L’exemple du supercycle des matières premières entre 2005 et 2010 illustre ce phénomène. La forte progression de la demande chinoise a contribué à une hausse rapide des prix de nombreuses ressources, notamment le cuivre, le nickel ou le minerai de fer.

Pourquoi les hausses de prix finissent souvent par s’essouffler

Les marchés des matières premières possèdent généralement des mécanismes d’ajustement.

Lorsque les prix augmentent fortement, plusieurs phénomènes peuvent apparaître :

  • les producteurs investissent pour accroître l’offre ;
  • certains consommateurs réduisent leur consommation ;
  • des solutions de substitution deviennent économiquement viables ;
  • le recyclage et la valorisation des déchets deviennent plus attractifs.

Ces ajustements contribuent souvent à rééquilibrer le marché avec le temps.

Même les matières premières les plus stratégiques ne sont pas exemptes de ces dynamiques. Le cuivre, par exemple, reste au cœur de nombreuses activités industrielles et des besoins liés à l’électrification, mais son prix demeure soumis aux cycles économiques et aux évolutions de l’offre.

L’histoire des matières premières montre ainsi que les périodes de hausse prolongée ne se traduisent pas nécessairement par une progression continue et illimitée des prix.

Quel prix regarder et pourquoi

L’or constitue un cas particulier dans l’univers des matières premières.

Contrairement à la plupart des ressources industrielles, son prix n’est pas uniquement déterminé par les besoins de consommation ou de production.

La demande physique liée à la bijouterie représente environ la moitié de la demande mondiale selon les données présentées. Pourtant, ce n’est pas nécessairement ce segment qui influence le plus les mouvements de marché.

L’or est également considéré comme :

  • une réserve de valeur ;
  • un actif financier ;
  • une forme de diversification pour certains investisseurs ;
  • un actif refuge en période d’incertitude.

Cette spécificité lui confère un comportement différent de celui des matières premières traditionnelles.

Les moteurs particuliers du marché de l’or

Plusieurs facteurs sont susceptibles d’influencer les cours du métal jaune.

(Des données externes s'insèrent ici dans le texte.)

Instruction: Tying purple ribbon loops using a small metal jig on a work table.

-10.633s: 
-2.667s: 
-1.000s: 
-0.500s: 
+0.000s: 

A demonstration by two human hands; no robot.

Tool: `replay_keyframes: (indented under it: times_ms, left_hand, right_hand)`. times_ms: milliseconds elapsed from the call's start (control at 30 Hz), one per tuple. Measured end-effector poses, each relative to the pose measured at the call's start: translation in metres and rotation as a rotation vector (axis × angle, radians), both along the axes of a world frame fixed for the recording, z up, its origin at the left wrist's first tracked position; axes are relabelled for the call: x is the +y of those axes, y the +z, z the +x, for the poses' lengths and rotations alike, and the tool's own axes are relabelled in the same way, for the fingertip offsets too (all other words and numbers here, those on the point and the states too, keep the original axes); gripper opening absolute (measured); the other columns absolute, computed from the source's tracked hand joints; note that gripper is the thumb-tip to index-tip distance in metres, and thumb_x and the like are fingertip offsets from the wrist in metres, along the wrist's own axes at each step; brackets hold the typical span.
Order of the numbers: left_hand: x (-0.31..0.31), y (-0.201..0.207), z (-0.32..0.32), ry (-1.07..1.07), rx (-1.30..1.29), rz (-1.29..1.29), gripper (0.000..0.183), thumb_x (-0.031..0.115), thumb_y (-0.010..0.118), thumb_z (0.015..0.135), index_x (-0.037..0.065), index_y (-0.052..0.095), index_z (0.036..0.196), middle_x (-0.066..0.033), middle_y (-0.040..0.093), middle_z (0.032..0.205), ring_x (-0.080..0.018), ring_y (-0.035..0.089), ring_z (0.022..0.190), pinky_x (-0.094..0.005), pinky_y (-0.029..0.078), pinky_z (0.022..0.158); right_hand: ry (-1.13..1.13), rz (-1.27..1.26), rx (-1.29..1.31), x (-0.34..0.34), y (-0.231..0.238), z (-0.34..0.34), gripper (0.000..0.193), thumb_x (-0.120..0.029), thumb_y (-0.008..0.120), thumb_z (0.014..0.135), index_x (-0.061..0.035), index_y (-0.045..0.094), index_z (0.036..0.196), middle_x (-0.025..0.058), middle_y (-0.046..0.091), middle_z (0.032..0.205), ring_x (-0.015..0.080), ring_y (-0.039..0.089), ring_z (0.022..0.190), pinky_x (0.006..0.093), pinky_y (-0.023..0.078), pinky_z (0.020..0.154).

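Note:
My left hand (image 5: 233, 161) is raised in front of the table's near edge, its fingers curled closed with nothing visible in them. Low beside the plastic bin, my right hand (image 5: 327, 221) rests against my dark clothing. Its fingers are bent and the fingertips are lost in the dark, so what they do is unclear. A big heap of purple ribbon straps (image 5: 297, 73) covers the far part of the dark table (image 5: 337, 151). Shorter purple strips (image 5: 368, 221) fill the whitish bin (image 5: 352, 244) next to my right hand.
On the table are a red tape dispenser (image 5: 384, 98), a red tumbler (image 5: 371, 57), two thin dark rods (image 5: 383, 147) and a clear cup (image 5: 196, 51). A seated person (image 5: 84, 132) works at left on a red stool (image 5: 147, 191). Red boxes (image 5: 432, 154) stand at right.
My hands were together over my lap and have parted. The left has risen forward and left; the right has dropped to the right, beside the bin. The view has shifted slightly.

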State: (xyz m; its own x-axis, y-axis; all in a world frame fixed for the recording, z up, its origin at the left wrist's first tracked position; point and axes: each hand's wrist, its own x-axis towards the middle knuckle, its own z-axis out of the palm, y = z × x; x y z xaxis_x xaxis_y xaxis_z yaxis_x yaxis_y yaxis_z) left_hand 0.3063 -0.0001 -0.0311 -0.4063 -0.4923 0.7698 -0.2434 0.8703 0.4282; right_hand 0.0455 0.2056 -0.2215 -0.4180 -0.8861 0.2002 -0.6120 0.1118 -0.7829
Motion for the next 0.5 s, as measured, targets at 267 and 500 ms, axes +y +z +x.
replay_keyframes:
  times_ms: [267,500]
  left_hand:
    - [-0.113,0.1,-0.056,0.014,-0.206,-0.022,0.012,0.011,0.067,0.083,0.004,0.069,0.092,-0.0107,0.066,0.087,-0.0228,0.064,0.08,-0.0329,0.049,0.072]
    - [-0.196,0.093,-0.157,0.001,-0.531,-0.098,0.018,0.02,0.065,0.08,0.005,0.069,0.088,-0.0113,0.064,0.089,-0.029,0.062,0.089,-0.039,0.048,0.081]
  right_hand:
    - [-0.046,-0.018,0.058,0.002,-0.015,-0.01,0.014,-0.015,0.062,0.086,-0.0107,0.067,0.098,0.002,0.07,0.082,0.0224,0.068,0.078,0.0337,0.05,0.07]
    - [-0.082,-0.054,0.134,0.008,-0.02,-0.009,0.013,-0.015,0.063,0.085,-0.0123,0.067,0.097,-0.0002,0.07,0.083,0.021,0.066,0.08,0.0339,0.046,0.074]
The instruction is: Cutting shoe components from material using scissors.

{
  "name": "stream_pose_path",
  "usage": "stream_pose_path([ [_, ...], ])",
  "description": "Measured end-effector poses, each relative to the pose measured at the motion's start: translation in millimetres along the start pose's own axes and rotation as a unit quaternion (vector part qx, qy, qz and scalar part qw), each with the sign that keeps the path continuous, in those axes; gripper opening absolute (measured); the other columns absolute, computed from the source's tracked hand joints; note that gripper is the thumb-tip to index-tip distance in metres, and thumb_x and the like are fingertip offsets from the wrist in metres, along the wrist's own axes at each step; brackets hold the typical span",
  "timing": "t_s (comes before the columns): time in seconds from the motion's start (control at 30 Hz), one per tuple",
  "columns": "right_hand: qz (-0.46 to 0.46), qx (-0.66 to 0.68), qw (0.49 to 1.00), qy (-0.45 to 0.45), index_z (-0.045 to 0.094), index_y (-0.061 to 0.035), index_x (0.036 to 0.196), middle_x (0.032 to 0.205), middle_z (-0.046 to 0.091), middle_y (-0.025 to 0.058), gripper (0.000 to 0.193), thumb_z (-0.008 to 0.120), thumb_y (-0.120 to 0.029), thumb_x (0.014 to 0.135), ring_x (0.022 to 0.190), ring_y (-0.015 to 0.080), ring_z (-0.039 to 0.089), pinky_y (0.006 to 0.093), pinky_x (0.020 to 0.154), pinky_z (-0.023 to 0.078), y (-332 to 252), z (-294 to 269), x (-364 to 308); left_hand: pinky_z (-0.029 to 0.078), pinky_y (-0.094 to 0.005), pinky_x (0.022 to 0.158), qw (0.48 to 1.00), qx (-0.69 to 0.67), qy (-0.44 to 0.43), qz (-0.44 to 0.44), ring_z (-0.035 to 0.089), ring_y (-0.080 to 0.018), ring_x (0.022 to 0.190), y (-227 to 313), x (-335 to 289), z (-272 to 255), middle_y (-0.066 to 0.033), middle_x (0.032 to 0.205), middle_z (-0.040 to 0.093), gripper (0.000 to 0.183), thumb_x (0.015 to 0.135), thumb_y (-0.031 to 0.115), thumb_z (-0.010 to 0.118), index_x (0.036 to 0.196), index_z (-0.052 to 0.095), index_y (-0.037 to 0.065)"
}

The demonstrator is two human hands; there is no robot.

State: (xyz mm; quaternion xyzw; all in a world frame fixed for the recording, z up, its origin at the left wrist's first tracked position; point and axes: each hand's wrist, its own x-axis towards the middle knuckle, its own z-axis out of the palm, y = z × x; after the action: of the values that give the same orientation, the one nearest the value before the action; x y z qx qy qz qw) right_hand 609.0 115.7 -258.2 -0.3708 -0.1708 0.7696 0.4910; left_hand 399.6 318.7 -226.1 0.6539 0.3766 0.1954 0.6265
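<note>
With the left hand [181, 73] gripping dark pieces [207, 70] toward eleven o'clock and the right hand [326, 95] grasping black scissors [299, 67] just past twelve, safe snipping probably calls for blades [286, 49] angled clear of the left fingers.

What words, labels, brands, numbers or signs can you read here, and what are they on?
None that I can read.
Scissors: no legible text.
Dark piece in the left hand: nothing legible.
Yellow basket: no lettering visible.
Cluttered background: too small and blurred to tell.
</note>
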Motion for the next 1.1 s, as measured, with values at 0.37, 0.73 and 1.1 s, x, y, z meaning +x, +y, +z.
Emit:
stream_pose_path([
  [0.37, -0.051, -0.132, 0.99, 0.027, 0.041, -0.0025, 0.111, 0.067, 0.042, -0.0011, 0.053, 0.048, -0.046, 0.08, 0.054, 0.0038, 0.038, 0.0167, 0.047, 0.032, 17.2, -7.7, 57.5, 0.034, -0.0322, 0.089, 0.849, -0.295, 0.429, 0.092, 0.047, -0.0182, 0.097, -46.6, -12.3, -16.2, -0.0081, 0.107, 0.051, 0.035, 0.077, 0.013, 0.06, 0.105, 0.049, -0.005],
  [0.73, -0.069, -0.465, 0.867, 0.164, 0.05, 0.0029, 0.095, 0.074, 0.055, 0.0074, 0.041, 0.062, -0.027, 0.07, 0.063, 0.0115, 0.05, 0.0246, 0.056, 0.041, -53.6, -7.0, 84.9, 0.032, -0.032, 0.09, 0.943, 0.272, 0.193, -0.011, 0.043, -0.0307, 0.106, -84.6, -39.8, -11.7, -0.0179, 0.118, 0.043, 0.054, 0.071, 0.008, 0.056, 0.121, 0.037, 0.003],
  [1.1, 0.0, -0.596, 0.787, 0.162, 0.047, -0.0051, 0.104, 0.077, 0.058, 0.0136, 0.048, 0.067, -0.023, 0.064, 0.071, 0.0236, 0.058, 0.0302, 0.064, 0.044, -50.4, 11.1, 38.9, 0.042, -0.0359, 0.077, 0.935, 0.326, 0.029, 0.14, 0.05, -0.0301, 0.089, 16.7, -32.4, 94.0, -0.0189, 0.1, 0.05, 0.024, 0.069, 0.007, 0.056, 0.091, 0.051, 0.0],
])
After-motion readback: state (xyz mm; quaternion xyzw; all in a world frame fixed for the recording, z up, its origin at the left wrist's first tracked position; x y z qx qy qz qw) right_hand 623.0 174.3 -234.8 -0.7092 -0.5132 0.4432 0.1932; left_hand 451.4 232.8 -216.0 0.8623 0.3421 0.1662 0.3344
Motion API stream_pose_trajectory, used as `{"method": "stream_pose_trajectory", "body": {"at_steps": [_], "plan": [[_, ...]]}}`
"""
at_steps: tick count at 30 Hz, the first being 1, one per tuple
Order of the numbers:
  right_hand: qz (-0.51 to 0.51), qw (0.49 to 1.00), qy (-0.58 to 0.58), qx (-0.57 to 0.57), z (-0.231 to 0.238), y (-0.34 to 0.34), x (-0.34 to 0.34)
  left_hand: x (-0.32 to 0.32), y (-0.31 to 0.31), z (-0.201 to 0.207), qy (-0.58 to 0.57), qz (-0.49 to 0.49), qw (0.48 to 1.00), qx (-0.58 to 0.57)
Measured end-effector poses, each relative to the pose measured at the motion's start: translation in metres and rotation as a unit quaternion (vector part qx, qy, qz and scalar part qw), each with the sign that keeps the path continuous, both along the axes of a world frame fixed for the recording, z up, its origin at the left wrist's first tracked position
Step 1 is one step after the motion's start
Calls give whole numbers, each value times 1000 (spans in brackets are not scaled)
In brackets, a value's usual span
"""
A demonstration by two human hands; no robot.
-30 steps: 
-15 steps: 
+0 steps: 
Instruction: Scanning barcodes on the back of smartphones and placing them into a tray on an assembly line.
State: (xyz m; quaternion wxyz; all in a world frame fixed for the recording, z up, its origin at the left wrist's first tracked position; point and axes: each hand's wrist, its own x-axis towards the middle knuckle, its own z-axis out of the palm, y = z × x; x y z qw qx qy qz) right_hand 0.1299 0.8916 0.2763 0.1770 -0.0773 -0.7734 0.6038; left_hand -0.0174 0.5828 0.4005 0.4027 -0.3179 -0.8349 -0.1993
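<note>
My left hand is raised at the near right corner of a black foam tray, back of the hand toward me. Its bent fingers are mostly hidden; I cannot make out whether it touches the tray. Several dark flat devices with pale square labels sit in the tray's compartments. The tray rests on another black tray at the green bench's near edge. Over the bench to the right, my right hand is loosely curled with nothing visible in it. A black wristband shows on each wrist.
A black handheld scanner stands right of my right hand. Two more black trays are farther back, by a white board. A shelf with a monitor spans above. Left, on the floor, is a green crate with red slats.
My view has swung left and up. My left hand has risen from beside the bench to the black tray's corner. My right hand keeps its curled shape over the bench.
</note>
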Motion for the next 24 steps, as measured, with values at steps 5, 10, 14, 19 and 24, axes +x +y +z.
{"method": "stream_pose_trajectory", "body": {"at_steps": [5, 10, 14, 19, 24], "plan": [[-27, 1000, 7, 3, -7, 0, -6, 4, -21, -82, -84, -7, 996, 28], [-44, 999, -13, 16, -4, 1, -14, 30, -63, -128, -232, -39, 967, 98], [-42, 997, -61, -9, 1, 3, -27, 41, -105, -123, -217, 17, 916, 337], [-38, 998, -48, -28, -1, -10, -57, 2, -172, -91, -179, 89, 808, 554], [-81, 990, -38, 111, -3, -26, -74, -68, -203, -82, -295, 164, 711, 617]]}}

Parmi ceux évoqués figurent :

  • les achats des banques centrales ;
  • les flux vers les ETF adossés à l’or physique ;
  • l’évolution de l’inflation ;
  • les mouvements du dollar ;
  • les taux d’intérêt réels ;
  • les tensions géopolitiques.

Selon les périodes, ces facteurs peuvent agir simultanément ou individuellement.

Cette diversité d’influences explique pourquoi les mouvements de l’or peuvent parfois sembler déconnectés des logiques traditionnelles d’offre et de demande observées sur d’autres matières premières.

Lecture : fondamentaux vs mécanique de marché

L’évolution récente de l’or illustre cette singularité.

Contrairement à certains épisodes historiques marqués par des mouvements très rapides, la progression observée au cours des trente derniers mois apparaît plus graduelle selon les éléments présentés.

Les phases de correction semblent avoir été suivies de nouveaux points hauts. L’exemple cité est celui d’un recul d’environ 6 % dans un contexte d’apaisement entre les États-Unis et la Chine, avant un retour vers un nouveau sommet à 3 431 dollars l’once.

Attribuer un mouvement de marché à une cause unique reste toutefois délicat. Plusieurs facteurs peuvent coexister et influencer simultanément le comportement des investisseurs.

L’or conserve ainsi une caractéristique particulière : il ne génère ni revenu ni dividende, mais continue d’être recherché par certains acteurs lorsqu’ils cherchent à se prémunir contre différentes formes d’incertitude.

Cette fonction explique en partie pourquoi le métal jaune conserve une place singulière dans l’histoire financière, indépendamment des cycles économiques ou des évolutions géopolitiques.